TASK OBJECTIVE |
Reproduce the records below in full and word for word, excluding pictures.

ENTRIES PROVIDED |
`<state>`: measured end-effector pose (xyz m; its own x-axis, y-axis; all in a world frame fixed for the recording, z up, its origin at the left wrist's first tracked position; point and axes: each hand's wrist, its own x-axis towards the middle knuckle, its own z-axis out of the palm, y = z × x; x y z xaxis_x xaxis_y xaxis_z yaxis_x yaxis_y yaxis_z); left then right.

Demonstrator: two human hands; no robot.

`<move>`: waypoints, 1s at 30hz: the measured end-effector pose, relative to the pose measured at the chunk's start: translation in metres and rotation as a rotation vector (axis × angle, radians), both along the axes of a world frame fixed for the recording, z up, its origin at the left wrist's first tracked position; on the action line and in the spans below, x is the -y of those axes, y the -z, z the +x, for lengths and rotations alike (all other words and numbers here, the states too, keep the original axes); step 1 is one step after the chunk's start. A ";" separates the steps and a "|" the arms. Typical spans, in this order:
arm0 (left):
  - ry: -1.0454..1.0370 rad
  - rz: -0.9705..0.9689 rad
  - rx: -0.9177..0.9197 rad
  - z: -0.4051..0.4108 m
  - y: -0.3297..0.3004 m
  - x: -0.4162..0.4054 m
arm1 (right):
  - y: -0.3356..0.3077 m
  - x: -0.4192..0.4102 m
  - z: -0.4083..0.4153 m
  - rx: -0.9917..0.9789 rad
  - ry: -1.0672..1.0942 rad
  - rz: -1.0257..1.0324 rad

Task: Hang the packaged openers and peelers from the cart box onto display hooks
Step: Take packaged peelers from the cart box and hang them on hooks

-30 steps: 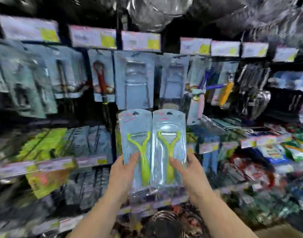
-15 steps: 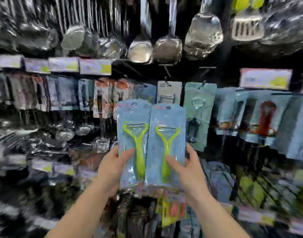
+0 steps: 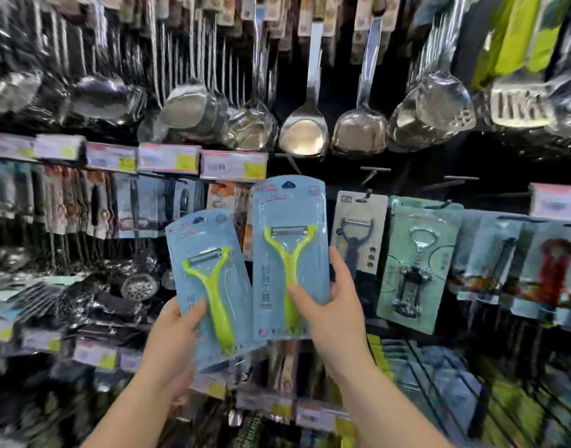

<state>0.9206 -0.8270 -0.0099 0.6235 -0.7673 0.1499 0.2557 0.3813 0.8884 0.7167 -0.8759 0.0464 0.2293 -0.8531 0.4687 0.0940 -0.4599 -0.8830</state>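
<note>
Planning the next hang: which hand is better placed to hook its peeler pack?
Probably the right hand: its peeler pack is upright and raised nearer the bare hooks; the left pack sits lower, tilted.

Steel ladles (image 3: pixel 305 130) and spatulas (image 3: pixel 361 137) hang in a row from the top of a dark display wall, with a slotted turner (image 3: pixel 516 105) at the right end. Below them runs a strip of price labels (image 3: pixel 167 158), pale with yellow patches. A round metal strainer (image 3: pixel 139 287) lies among blurred wire utensils at the left. More price labels (image 3: pixel 95 354) line a lower shelf edge.
</note>
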 end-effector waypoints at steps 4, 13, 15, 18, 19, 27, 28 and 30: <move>0.002 0.011 0.019 0.002 0.002 -0.007 | -0.012 0.004 0.010 0.028 0.007 -0.005; 0.044 0.056 0.030 0.009 0.010 -0.014 | -0.002 0.003 0.017 0.025 0.088 0.067; 0.045 0.050 0.030 0.012 0.011 -0.012 | -0.001 0.005 0.018 0.009 0.114 0.072; 0.043 0.046 0.036 0.014 0.014 -0.005 | -0.011 0.017 0.022 -0.011 0.138 0.089; 0.041 0.042 0.040 0.013 0.014 -0.003 | -0.016 0.021 0.025 -0.024 0.140 0.111; 0.153 -0.044 0.145 -0.002 0.010 0.008 | 0.012 0.002 0.025 -0.303 0.110 -0.039; 0.183 -0.074 0.159 -0.009 0.006 0.010 | 0.018 -0.002 0.025 -0.292 0.034 -0.002; 0.240 -0.121 0.192 -0.022 -0.005 0.014 | 0.026 -0.007 0.025 -0.232 -0.027 0.034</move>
<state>0.8986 -0.8407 -0.0050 0.3785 -0.8584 0.3464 0.1836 0.4364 0.8808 0.7412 -0.8684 0.0204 0.3506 -0.8595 0.3720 -0.1018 -0.4299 -0.8971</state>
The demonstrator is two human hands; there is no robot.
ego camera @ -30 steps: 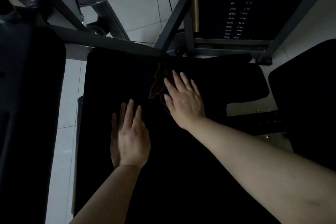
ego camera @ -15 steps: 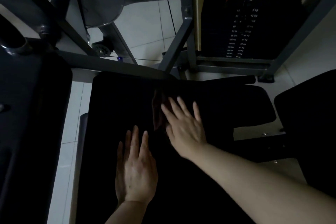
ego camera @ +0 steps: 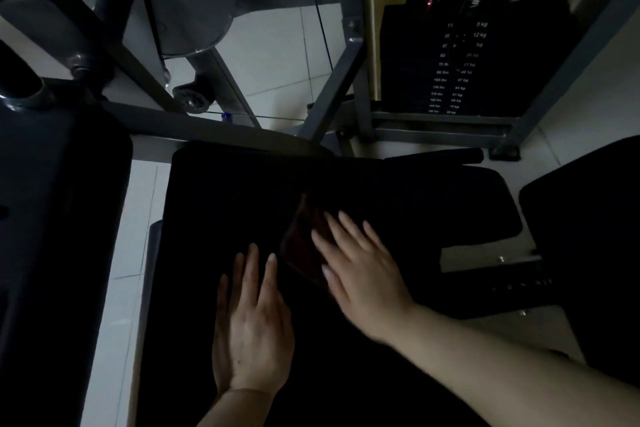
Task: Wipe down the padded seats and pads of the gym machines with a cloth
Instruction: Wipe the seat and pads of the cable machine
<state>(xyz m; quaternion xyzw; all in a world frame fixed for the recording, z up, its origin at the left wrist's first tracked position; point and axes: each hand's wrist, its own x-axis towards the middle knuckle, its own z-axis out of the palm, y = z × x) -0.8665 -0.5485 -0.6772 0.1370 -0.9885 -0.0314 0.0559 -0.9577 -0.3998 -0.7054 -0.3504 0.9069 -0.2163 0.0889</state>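
Fingers of the right hand (ego camera: pixel 363 270) are spread flat on the cloth (ego camera: pixel 304 246), drawn back from the pad's (ego camera: pixel 225 201) far edge; the left hand (ego camera: pixel 251 319) lies flat beside it, so wiping is judged under way.

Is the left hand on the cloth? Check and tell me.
No. The left hand lies flat on the bare black pad, while the right hand presses the dark cloth beside it.

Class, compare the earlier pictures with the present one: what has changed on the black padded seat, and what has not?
The view tilted upward. Right hand and dark reddish-brown cloth slid slightly nearer; nothing gripped or released. Left hand stays flat on the black padded seat.
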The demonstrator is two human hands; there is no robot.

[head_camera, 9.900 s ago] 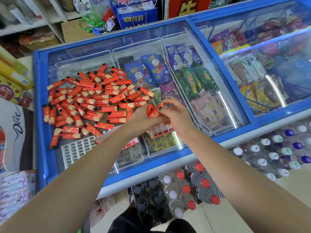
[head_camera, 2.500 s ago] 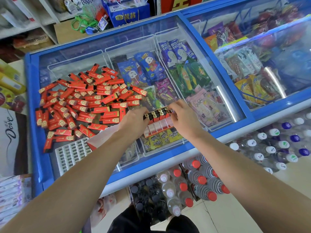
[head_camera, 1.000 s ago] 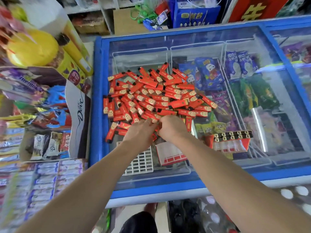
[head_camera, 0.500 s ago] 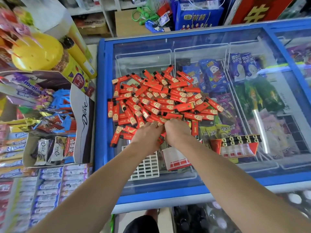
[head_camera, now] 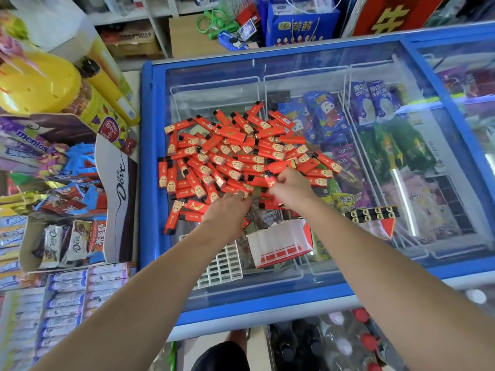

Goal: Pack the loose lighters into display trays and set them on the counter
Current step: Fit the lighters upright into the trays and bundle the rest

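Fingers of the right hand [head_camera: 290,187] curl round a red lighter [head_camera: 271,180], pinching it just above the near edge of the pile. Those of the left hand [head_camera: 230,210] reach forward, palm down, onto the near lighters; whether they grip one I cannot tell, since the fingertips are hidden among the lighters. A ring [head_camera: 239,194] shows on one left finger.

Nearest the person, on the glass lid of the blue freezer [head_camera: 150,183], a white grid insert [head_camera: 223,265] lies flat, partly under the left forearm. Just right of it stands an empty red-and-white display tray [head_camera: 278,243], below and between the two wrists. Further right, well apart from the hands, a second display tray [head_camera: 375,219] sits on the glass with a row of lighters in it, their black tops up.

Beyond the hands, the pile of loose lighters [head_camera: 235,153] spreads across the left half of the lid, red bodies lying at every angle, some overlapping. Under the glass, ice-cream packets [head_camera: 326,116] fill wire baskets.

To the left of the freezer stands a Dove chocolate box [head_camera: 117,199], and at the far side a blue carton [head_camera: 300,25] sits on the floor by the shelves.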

ANSWER TO THIS EXERCISE |
`<state>`: measured end-effector pose (xyz m; its own x-axis, y-axis; all in a world frame fixed for the recording, z up, its origin at the left wrist's first tracked position; point and axes: each hand's wrist, its own x-axis towards the middle knuckle, its own z-axis out of the palm, y = z × x; x y z xaxis_x xaxis_y xaxis_z yaxis_x yaxis_y yaxis_z); left then right.

Demonstrator: two human hands; no robot.

`<move>`: waypoints, 1s at 30hz: the measured end-effector pose, relative to the pose measured at the chunk's start: translation in metres and rotation as a rotation vector (axis × angle, radians), both along the axes of a world frame fixed for the recording, z up, its origin at the left wrist's first tracked position; on the action line and in the spans below, x is the -y of those axes, y the -z, z the +x, for lengths and rotations alike (all other words and numbers here, the states too, keep the original axes); step 1 is one step after the chunk's start. A ";" separates the steps and a "|" the arms. Typical spans, in this order:
arm0 (left):
  - ry: -1.0454..1.0370 rad
  - rz: -0.9705..0.9689 rad
  - rx: -0.9177..0.9197 rad
  - z: -0.4051..0.4108 m
  - y: -0.3297..0.3004 m
  - x: -0.4162..0.4054 m
arm1 (right):
  - y: -0.3356..0.3077 m
  - x: -0.4192..0.4102 m
  - z: -0.4083..0.4153 m
  - rx: -0.9917..0.9789 rad
  - ry: -1.0672..1.0942 rad
  - rz: -1.0257..1.0324 rad

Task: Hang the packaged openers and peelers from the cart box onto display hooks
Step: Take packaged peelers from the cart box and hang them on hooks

-30 steps: 
-15 steps: 
+0 steps: 

<state>0.9206 -0.8270 -0.0099 0.6235 -0.7673 0.1499 0.2557 0.3813 0.8884 0.7167 -0.8759 0.0464 0.2293 -0.8531 0.4687 0.0940 -0.4599 -0.8830</state>
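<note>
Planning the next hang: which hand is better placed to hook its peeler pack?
Probably the right hand: its peeler pack is upright and raised nearer the bare hooks; the left pack sits lower, tilted.

Steel ladles (image 3: pixel 305 130) and spatulas (image 3: pixel 361 137) hang in a row from the top of a dark display wall, with a slotted turner (image 3: pixel 516 105) at the right end. Below them runs a strip of price labels (image 3: pixel 167 158), pale with yellow patches. A round metal strainer (image 3: pixel 139 287) lies among blurred wire utensils at the left. More price labels (image 3: pixel 95 354) line a lower shelf edge.
</note>
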 end-effector waypoints at steps 4, 13, 15, 18, 19, 27, 28 and 30: <move>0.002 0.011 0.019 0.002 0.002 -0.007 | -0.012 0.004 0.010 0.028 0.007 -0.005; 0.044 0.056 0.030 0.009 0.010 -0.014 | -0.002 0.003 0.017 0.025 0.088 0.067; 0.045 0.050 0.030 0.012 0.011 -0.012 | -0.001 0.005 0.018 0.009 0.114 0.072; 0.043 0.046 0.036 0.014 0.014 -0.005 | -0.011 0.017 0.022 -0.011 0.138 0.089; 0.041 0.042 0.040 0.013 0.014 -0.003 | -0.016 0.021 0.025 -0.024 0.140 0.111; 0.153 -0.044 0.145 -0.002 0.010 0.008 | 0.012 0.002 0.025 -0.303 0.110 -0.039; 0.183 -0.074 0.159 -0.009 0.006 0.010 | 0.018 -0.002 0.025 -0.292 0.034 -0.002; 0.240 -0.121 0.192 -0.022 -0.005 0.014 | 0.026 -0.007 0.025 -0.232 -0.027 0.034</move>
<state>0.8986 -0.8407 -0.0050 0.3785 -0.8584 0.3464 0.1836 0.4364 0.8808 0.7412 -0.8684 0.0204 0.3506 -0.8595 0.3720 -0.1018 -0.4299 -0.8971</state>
The demonstrator is two human hands; there is no robot.
ego camera @ -30 steps: 
ego camera @ -15 steps: 
ego camera @ +0 steps: 
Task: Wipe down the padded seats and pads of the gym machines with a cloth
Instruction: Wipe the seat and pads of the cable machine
<state>(xyz m; quaternion xyzw; all in a world frame fixed for the recording, z up, its origin at the left wrist's first tracked position; point and axes: each hand's wrist, its own x-axis towards the middle knuckle, its own z-axis out of the palm, y = z × x) -0.8665 -0.5485 -0.6772 0.1370 -0.9885 -0.0314 0.0559 -0.9577 -0.3998 -0.7054 -0.3504 0.9069 -0.2163 0.0889</state>
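Fingers of the right hand (ego camera: pixel 363 270) are spread flat on the cloth (ego camera: pixel 304 246), drawn back from the pad's (ego camera: pixel 225 201) far edge; the left hand (ego camera: pixel 251 319) lies flat beside it, so wiping is judged under way.

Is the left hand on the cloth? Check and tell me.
No. The left hand lies flat on the bare black pad, while the right hand presses the dark cloth beside it.

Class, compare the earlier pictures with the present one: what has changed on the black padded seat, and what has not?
The view tilted upward. Right hand and dark reddish-brown cloth slid slightly nearer; nothing gripped or released. Left hand stays flat on the black padded seat.
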The demonstrator is two human hands; there is no robot.

[head_camera, 9.900 s ago] 
[head_camera, 2.500 s ago] 
[head_camera, 1.000 s ago] 
[head_camera, 0.500 s ago] 
[head_camera, now] 

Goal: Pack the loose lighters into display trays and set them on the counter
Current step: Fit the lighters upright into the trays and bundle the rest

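Fingers of the right hand [head_camera: 290,187] curl round a red lighter [head_camera: 271,180], pinching it just above the near edge of the pile. Those of the left hand [head_camera: 230,210] reach forward, palm down, onto the near lighters; whether they grip one I cannot tell, since the fingertips are hidden among the lighters. A ring [head_camera: 239,194] shows on one left finger.

Nearest the person, on the glass lid of the blue freezer [head_camera: 150,183], a white grid insert [head_camera: 223,265] lies flat, partly under the left forearm. Just right of it stands an empty red-and-white display tray [head_camera: 278,243], below and between the two wrists. Further right, well apart from the hands, a second display tray [head_camera: 375,219] sits on the glass with a row of lighters in it, their black tops up.

Beyond the hands, the pile of loose lighters [head_camera: 235,153] spreads across the left half of the lid, red bodies lying at every angle, some overlapping. Under the glass, ice-cream packets [head_camera: 326,116] fill wire baskets.

To the left of the freezer stands a Dove chocolate box [head_camera: 117,199], and at the far side a blue carton [head_camera: 300,25] sits on the floor by the shelves.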

That finishes the output.